Peso Pluma, Tito Double P e Netón Vega
Il primo è uno dei cantanti messicani più famosi al mondo, e il suo successo dura già da qualche anno. Su Spotify è ascoltato mensilmente da 42 milioni di persone, e nel 2023 era stato collocato al quinto posto nella classifica dei “Top Artists Globally” della piattaforma, dietro a popstar come Taylor Swift, Bad Bunny, The Weeknd e Drake, e davanti a gente come Travis Scott, SZA e Lana Del Rey, da anni stabilmente tra i cantanti più ascoltati al mondo. Come Junior H, Peso Pluma viene fatto rientrare nel filone dei corridos tumbados, e ne è anzi considerato il più importante interprete. Negli ultimi anni ha fatto parlare di sé anche per motivi poco legati alla musica, come per esempio le minacce che ha ricevuto da Nueva Generación, uno dei più radicati cartelli attivi nello stato messicano di Jalisco.
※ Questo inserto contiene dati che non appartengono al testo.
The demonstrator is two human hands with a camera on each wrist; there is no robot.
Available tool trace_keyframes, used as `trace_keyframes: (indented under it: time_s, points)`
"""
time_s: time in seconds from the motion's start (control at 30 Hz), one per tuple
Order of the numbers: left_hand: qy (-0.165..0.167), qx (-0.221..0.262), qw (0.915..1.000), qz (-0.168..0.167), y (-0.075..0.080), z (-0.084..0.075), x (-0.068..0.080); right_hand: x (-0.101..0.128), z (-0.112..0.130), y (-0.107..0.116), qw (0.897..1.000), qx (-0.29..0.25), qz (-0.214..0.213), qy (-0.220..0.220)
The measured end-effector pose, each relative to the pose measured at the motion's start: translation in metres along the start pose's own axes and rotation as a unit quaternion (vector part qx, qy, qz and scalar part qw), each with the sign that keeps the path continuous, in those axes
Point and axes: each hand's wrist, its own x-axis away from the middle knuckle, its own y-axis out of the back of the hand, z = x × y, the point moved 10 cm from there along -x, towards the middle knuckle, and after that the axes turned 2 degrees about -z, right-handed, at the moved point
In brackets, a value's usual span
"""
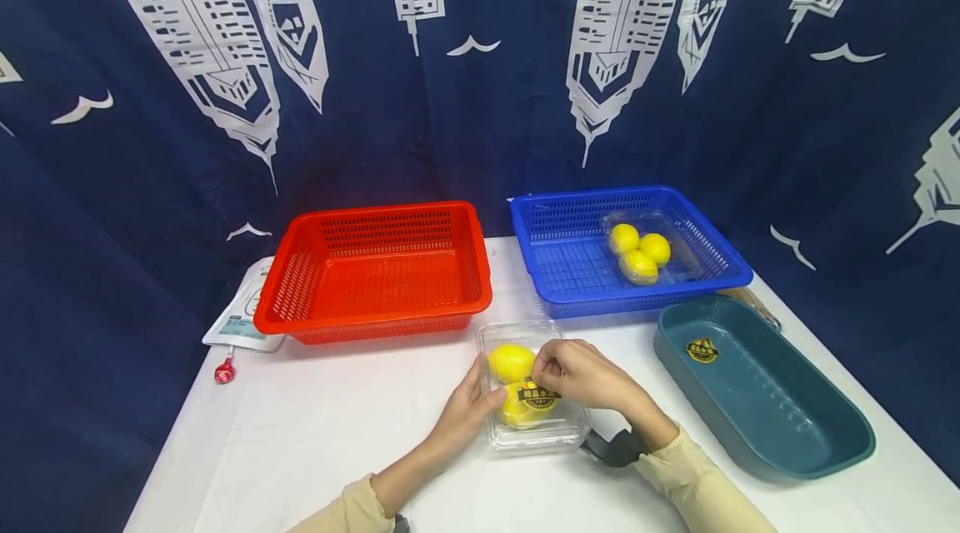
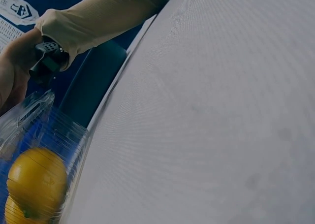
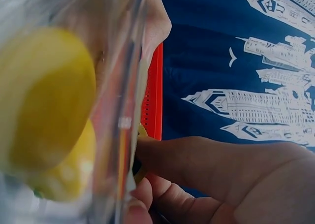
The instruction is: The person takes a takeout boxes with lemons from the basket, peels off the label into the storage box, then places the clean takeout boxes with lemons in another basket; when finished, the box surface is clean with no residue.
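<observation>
A clear plastic clamshell box (image 1: pixel 501 335) with yellow lemons (image 1: pixel 512 362) inside is tilted up above the white table in the head view. My left hand (image 1: pixel 459 412) grips its left side, thumb over the lid. At the lid, my right hand (image 1: pixel 588 375) pinches a black-and-gold sticker (image 1: pixel 538 394) between thumb and fingers; the sticker lies against the lid over the lower lemon. In the right wrist view the right thumb and fingers meet at the sticker's edge (image 3: pixel 142 131), beside the box wall. The left wrist view shows a lemon (image 2: pixel 37 182) through the plastic; left fingers behind the box are hidden.
A red basket (image 1: pixel 375 322) stands at the back left, partly over a white pouch (image 1: pixel 251 308) with a red round tag (image 1: pixel 224 371). A blue basket (image 1: pixel 558 297) holds another box of lemons (image 1: pixel 639 266). Right of my hands is a teal tub (image 1: pixel 787 387) bearing a similar sticker (image 1: pixel 702 350).
</observation>
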Motion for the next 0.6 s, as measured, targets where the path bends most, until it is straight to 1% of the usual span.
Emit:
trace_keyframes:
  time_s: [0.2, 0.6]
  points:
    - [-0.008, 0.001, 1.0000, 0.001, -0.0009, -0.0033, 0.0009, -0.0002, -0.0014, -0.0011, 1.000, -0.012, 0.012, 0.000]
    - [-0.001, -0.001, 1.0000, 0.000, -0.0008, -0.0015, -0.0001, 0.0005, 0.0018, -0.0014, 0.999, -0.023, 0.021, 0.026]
Tito Double P, un altro tra i 50 artisti più ascoltati su Spotify nel 2025, è suo cugino e fa sostanzialmente la stessa musica. Ha scritto buona parte delle canzoni di Peso Pluma, ma inizialmente si dedicava più che altro al lavoro in studio: ha cominciato a cantare da solista soltanto nel 2024, quando il cugino era già famosissimo. Nel 2025 hanno pubblicato il disco collaborativo DINASTÍA.
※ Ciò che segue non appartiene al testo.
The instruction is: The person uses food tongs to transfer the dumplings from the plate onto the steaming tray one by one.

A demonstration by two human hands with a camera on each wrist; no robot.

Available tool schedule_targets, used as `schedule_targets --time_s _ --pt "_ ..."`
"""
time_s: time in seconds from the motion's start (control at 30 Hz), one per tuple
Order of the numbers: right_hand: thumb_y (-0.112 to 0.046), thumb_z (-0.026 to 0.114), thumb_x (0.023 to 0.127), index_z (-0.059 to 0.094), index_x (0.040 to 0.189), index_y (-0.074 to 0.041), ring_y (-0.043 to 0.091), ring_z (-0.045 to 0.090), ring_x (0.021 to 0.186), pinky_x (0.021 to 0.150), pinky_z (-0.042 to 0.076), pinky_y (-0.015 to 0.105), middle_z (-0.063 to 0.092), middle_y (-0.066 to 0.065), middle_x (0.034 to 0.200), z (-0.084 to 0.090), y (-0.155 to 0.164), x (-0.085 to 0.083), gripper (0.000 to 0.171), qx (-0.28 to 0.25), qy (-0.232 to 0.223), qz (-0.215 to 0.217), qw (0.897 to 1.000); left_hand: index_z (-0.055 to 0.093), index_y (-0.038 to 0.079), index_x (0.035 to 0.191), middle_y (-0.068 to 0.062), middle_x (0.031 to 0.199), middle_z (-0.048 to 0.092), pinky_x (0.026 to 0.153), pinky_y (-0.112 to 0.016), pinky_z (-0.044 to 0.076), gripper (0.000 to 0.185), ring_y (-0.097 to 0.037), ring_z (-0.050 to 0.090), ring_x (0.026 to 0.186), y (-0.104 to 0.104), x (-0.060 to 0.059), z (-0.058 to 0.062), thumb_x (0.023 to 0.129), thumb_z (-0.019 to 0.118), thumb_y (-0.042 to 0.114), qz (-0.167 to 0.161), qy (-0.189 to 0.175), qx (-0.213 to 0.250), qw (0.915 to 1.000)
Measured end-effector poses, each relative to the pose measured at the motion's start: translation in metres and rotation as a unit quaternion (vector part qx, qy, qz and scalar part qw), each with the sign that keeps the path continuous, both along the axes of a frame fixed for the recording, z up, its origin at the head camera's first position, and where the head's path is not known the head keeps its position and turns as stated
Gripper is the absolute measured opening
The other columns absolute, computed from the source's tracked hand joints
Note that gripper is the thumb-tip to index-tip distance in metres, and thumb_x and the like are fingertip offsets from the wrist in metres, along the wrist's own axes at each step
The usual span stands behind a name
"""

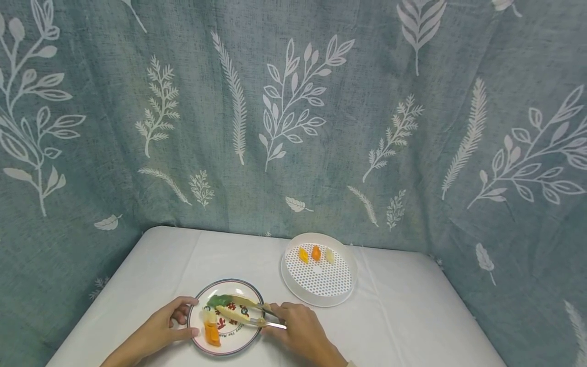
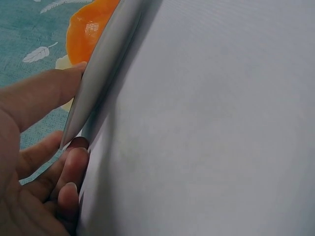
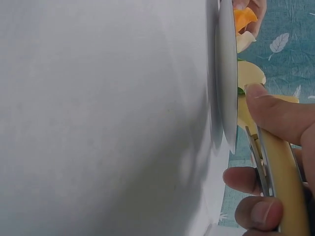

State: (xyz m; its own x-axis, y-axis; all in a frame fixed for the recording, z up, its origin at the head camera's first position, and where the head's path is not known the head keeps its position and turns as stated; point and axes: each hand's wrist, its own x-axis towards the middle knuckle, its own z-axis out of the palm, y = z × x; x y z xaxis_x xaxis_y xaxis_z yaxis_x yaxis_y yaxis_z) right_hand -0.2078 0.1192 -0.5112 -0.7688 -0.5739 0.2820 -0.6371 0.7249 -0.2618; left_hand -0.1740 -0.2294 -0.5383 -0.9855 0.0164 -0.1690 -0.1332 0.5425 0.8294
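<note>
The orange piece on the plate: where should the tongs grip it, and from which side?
Grip the orange piece across its narrow width, coming from the right, where the right hand holds the tongs. It lies lengthwise near the plate front-left rim, with the left hand beside it.

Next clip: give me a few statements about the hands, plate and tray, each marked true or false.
1. The right hand holds tongs over the plate. True.
2. The left hand lies flat on the table, away from the plate. False: it grips the plate's left rim.
3. The white perforated tray holds three small food pieces. True.
4. The plate is bare. False: it carries an orange piece and something green.
</note>
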Motion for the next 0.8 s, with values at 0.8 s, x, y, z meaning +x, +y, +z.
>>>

Anche Netón Vega è legato alla stessa cricca di cantanti: ha scritto due tra le canzoni più famose di Peso Pluma, “Rubicon” e “La People”, e collaborato con Luis R. Conriquez, uno dei più famosi cantanti messicani, nel singolo “Si No Quieres No”. Il suo primo disco, Delirium, è uscito a novembre e contiene molte collaborazioni con altri famosi cantanti messicani di narcocorridos.

Tate McRae
È una cantante canadese che ha cominciato a farsi notare nel 2017, quando cominciò a pubblicare le sue canzoni su YouTube. Ha un passato da ballerina, sa muoversi molto bene sul palco e fa concerti molto scenografici. La sua musica è una sorta di pop dance moderno, energico e radiofonico, vicino per stile a quello di colleghe più famose come Dua Lipa, Ariana Grande e Olivia Rodrigo.
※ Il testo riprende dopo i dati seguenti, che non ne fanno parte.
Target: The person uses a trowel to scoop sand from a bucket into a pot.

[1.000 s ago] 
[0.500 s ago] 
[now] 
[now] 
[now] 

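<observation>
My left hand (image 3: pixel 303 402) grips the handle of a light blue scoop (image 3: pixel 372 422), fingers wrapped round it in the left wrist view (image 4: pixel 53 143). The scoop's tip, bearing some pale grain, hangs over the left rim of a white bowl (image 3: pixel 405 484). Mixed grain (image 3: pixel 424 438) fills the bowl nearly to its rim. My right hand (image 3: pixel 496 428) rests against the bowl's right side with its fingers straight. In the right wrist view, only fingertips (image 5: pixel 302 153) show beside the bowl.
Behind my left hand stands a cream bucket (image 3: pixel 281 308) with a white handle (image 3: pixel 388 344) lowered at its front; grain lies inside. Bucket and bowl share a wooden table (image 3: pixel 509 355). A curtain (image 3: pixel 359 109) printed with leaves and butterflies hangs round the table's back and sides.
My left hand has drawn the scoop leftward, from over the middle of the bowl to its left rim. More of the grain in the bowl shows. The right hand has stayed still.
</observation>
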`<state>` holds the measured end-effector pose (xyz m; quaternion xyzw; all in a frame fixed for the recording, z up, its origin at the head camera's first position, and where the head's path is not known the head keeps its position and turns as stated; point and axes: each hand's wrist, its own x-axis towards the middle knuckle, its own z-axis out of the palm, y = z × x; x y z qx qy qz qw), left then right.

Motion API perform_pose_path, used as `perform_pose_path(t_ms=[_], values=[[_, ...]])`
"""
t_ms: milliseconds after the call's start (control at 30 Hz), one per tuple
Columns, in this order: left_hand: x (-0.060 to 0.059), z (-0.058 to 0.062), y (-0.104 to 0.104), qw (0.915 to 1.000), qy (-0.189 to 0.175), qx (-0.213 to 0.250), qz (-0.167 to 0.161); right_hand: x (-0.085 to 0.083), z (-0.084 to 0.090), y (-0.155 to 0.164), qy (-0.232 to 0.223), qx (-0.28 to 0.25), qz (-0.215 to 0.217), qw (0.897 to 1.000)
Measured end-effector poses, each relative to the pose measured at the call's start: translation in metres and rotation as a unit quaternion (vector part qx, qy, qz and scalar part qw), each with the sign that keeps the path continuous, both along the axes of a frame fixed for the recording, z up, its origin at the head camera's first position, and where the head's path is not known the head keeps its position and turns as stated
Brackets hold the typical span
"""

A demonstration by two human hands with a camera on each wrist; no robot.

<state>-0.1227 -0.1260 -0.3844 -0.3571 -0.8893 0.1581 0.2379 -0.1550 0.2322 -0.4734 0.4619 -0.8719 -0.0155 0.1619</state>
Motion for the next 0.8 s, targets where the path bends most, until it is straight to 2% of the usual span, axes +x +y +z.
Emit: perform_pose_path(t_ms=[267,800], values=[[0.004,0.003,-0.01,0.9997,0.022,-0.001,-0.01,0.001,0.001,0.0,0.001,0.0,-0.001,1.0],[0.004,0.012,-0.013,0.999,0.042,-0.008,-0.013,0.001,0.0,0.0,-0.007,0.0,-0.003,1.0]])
Il nome di McRae compare con una certa frequenza nelle classifiche americane da settembre, grazie alla pubblicazione del singolo “TIT FOR TAT”, che ha raggiunto la terza posizione nella Billboard Hot 100, la classifica presa maggiormente in considerazione dall’industria discografica statunitense. Ma McRae sta riscuotendo un gran successo già dal 2024, grazie alle canzoni “It’s OK I’m OK” e “2 Hands”, poi finite nel suo disco So Close to What (2025).

G-Dragon
In Cina Spotify non è disponibile, e il modo migliore per farsi un’idea sui cantanti più ascoltati nel secondo paese più popoloso al mondo è guardare le classifiche pubblicate dai servizi di streaming locali. Secondo QQ Music, la piattaforma più usata nel paese, quest’anno è stato il sudcoreano G-Dragon, uno dei musicisti più famosi del k-pop. Debuttò nel 2006 con i Big Bang, uno dei gruppi più di successo del genere, ma cominciò a esibirsi da solista già nel 2009. Il suo ultimo disco si chiama Übermensch.

Quelli di KPop Demon Hunters
Nella classifica dei singoli (e non degli artisti) più ascoltati dello scorso anno c’è una forte rappresentanza di musicisti k-pop. Sono quelli che cantano le canzoni della colonna sonora di KPop Demon Hunters, il film più visto di sempre su Netflix, uscito lo scorso anno. Tra questi ci sono i Saja Boys, le Twice, Ahn Hyo-seop e altre composte dai produttori della colonna, che in passato avevano lavorato fra gli altri anche con i BTS, il più noto gruppo k-pop sudcoreano.